A recent poll by the Deloitte Center for Health Solutions, part of the Deloitte LLP international consulting firm, shows that 94 percent of respondents believe health care costs are a threat to their personal financial security.
According to the poll, one of eight had serious problems paying or were unable to pay their medical bills. A similar percentage had to choose between paying for health care and paying for other essentials, such as food and rent. Nearly one household in four has a person who has postponed paying their medical bills by 90 days or more.
“The results of this study are conclusive: Consumers want better performance from their health care system,” said Paul Keckley, executive director of the Deloitte center.
“They think (the system) is wasteful, inefficient, complex and expensive,” Keckley said. “They want better value for the dollars they spend and believe fundamental changes are necessary to achieve these goals.”
These studies would seem to provide ammunition for forces in the White House and on Capitol Hill that are now pushing to reform the Medicare system.
But Steffie Woolhandler, a Harvard doctor who helped conduct the bankruptcy study, said that some of the proposed reforms – such as requiring uninsured people to pay for insurance or face a fine – might be worse than the current system.
Woolhandler notes that such a system, as currently envisioned, could include a monthly payment amounting to hundreds of dollars combined with deductions in the thousands of dollars – enough to push some patients into bankruptcy.
“With that kind of system, you may get the numbers of uninsured people down, but it won’t solve the affordability problems in health care,” she said.

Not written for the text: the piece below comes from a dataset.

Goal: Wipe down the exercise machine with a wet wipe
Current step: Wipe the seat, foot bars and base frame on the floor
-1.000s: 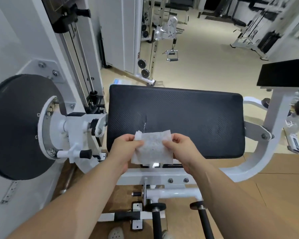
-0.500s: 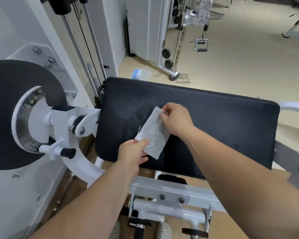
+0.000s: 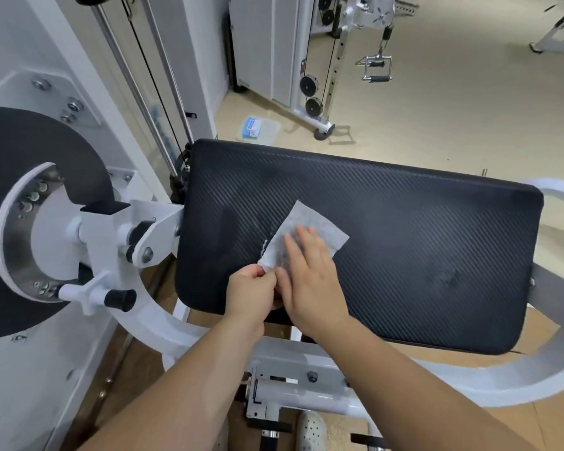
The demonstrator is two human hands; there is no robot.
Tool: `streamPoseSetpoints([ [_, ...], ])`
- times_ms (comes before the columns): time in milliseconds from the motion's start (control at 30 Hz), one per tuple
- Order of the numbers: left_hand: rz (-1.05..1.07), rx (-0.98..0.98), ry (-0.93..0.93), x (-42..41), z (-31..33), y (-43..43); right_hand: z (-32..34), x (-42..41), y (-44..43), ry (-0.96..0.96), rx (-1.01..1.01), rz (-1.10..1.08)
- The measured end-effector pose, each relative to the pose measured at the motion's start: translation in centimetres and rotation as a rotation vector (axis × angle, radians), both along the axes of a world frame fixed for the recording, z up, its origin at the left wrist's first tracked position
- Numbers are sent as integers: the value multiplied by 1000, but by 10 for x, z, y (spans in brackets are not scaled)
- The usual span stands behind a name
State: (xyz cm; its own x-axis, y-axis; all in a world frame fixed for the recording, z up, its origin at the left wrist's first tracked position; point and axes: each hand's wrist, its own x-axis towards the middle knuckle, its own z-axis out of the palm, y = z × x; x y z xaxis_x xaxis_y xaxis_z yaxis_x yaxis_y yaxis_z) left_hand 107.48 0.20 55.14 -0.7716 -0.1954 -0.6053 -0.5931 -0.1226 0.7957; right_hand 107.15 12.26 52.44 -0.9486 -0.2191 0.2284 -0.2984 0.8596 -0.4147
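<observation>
One view, head camera. Wet wipe point(image 3: 310, 234) now laid flat on the black pad point(image 3: 404, 255), no longer held up between both hands. Right hand point(image 3: 310, 281) presses it, fingers spread; left hand point(image 3: 251, 288) pinches its near corner. Wiping looks ready to begin.

The wide black vinyl-like seat pad point(image 3: 388, 249) at the frame's centre has a matt, ribbed diagonal weave. On it lies a thin white fibrous wet wipe point(image 3: 310, 229), slightly translucent. The white painted metal frame point(image 3: 163, 236) at left looks smooth and glossy.
</observation>
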Motion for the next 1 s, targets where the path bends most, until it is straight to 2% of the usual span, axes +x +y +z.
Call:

Woolhandler, like many other members of the Harvard team, advocates a Canada-style single-payer system. That idea has not gained much traction on Capitol Hill, although Congress has recently begun discussing the idea.
Just last week, at a House subcommittee hearing on health affairs, San Diego registered nurse Geri Jenkins, co-president of the California Nurses Association/National Nurses Organizing Committee, was on a panel of speakers testifying on behalf of a single-payer system.
Regardless of what form the health care reform eventually takes, the Harvard study should inspire Congress to craft a program that will mean fewer people have to imperil their wealth in order to save their health.